>> The thing that always kills me is when programmers call stripslashes on
>> data that comes *OUT* of MySQL.  No, no, no, no.  Whatever it is you
>> did,
>> or think you are doing, or think you are fixing, that's WRONG.
>>
>> Maybe you called addslashes twice, once with Magic Quotes, and once "by
>> hand" and that's how the data in the database got screwed up.
>>
>> Or maybe you just don't understand WHY addslashes does what it does.
>>
>> But calling stripslashes on data coming OUT of MySQL is WRONG.
>
> Umm... I hate to disagree with you, but this depends entirely on your
> server settings. It is only wrong if you have magic_quotes_runtime set
> to off.
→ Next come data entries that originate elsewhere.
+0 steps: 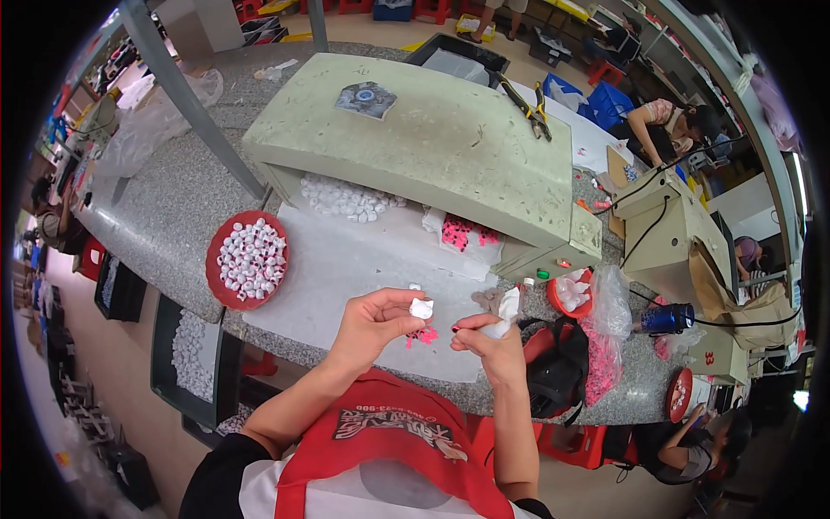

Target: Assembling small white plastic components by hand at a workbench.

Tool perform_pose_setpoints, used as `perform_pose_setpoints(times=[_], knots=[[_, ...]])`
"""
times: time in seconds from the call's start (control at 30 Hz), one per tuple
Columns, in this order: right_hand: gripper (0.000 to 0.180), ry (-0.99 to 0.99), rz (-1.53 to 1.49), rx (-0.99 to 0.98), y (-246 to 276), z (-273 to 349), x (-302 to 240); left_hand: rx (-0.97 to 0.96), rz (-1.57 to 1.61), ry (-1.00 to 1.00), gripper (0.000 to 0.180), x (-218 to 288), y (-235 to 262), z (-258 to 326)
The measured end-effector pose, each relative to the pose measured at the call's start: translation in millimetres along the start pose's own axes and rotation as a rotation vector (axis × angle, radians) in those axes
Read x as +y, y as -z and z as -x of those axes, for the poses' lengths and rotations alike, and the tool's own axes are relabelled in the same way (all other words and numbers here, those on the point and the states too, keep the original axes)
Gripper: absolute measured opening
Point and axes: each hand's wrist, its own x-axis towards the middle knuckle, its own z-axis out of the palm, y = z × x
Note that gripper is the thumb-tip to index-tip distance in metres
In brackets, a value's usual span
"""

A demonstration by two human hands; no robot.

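My left hand [380,322] pinches a small white moulded piece [421,309] between thumb and fingers above the work sheet. Just to its right, my right hand [491,344] is closed around a smooth white object [496,329] whose kind is partly hidden by the palm. A tiny dark reddish bit shows at the right fingertips, too small to name. Below and between the hands, small pink pieces [423,336] lie scattered on a white paper sheet [337,268]. Beside the right hand is a crumpled white cloth or tissue [509,303].
A red bowl [213,281] of white pieces stands at the left. Ahead, a pale green metal housing [415,112] covers more white and pink pieces; pliers [529,108] lie on top. A black bag [553,368], a red dish [553,298] and a blue cylinder [666,318] are at right.
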Motion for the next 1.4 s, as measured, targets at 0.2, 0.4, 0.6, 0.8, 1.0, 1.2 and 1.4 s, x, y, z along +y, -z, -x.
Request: perform_pose_setpoints(times=[0.2, 0.4, 0.6, 0.8, 1.0, 1.2, 1.4], knots=[[0.012, 0.576, 0.491, -0.117, -53.9, 25.3, -41.2, -0.026, -0.063, -0.079, 0.030, -1.4, -4.7, 7.6], [0.013, 0.305, 0.363, 0.051, -71.2, 35.8, -42.2, 0.005, -0.160, -0.254, 0.029, -0.1, -9.5, 14.2], [0.017, 0.580, 0.414, 0.008, -59.1, 31.2, -29.6, -0.069, -0.193, -0.313, 0.027, 2.3, -8.6, 19.2], [0.021, 0.321, 0.179, 0.054, -55.8, 32.9, -25.5, -0.147, -0.346, -0.380, 0.030, 8.6, -11.9, 20.0], [0.023, 0.375, 0.117, 0.031, -62.7, 34.7, -24.1, -0.246, 0.100, 0.049, 0.032, 15.7, -0.8, 16.3], [0.019, 0.365, 0.172, 0.057, -56.8, 38.6, -24.3, -0.147, 0.015, -0.252, 0.027, 10.4, -18.1, 24.0], [0.014, 0.449, 0.171, 0.082, -58.0, 36.3, -18.5, -0.038, -0.245, -0.429, 0.023, 7.2, -28.6, 25.2]])
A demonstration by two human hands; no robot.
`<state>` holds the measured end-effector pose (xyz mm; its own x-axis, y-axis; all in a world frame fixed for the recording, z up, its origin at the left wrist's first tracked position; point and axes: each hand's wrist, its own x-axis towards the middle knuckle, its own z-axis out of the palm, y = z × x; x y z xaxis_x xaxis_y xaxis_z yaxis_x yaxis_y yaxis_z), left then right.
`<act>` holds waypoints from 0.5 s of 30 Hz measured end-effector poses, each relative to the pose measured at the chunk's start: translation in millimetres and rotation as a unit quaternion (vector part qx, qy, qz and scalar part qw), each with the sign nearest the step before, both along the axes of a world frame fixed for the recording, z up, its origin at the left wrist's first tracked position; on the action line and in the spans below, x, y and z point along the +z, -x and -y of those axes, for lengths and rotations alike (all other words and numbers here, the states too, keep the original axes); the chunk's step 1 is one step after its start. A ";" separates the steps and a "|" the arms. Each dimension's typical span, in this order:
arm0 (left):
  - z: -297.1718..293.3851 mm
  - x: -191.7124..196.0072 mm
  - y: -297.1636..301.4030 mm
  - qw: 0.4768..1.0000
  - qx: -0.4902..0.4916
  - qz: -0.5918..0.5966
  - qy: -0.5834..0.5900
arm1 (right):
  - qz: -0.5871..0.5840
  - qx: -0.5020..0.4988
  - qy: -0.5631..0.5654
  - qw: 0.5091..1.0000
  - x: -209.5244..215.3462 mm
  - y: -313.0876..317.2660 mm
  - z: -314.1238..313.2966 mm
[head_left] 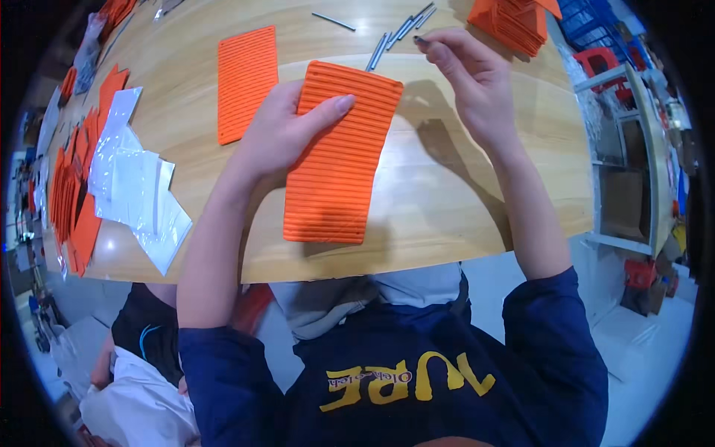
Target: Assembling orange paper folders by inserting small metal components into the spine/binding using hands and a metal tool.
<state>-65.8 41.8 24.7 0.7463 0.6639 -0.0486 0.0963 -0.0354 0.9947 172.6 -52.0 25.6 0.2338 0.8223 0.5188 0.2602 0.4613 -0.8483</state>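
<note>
My left hand [279, 134] is closed on an orange ribbed panel [339, 160], its thumb lying over the upper face. The panel is a tall rectangle with small holes at its corners, held above the near part of the table. My right hand [477, 86] is raised to the right of it, thumb and forefinger pinching a small metal rod [419, 40]; only its dark end shows and the fingers hide the remainder. Just left of that pinch, several silver metal rods [402, 30] lie on the wood, some partly behind the panel's top edge.
Another ribbed panel [247, 83] lies flat left of my left hand. One single rod [333, 21] rests farther back. Stacked orange panels [510, 26] stand at the far right. Clear plastic bags [138, 182] and orange pieces [71, 194] cover the table's left side. Another person [138, 372] sits at lower left.
</note>
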 end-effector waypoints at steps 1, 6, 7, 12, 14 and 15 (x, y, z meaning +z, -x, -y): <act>0.9 0.6 0.0 1.000 -0.001 -0.002 0.000 | -0.002 -0.001 0.000 1.000 -0.4 0.5 0.6; 0.5 6.5 4.5 0.999 -0.008 -0.004 -0.045 | 0.052 0.010 0.048 0.997 -0.2 8.2 1.4; -1.3 8.4 5.8 0.998 -0.017 -0.009 -0.053 | 0.045 0.019 0.055 0.997 0.4 9.7 2.1; -3.2 10.8 8.0 0.996 -0.036 -0.022 -0.073 | 0.024 0.033 0.070 0.997 -0.4 13.9 3.1; 1.8 10.9 6.2 0.998 -0.018 -0.026 -0.062 | 0.014 0.015 0.056 0.998 -3.3 14.7 1.9; 2.7 10.7 4.5 0.998 -0.009 -0.028 -0.056 | 0.008 0.006 0.049 0.999 -3.6 13.8 1.8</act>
<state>-70.3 39.1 35.4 0.7559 0.6545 -0.0161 0.1494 -0.1485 0.9776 158.8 -53.9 22.0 0.2158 0.8721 0.4391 0.2686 0.3794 -0.8854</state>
If magic_quotes_runtime is ON, then, as the manual says, "most
> functions that return data from any sort of external source including
> databases and text files will have quotes escaped with a backslash."
>
> In other words, if magic_quotes_runtime is ON, you *will* need to run
> stripslashes on data returned from your database if you don't want
> quotes escaped with a backslash.

You're right, of course.

I should have explicitly stated that this only applied to the zillions who
have Magic Quotes on, call addslashes before putting data into the
database, then have extra slashes in the database, then call stripslashes
when they get data out of the database.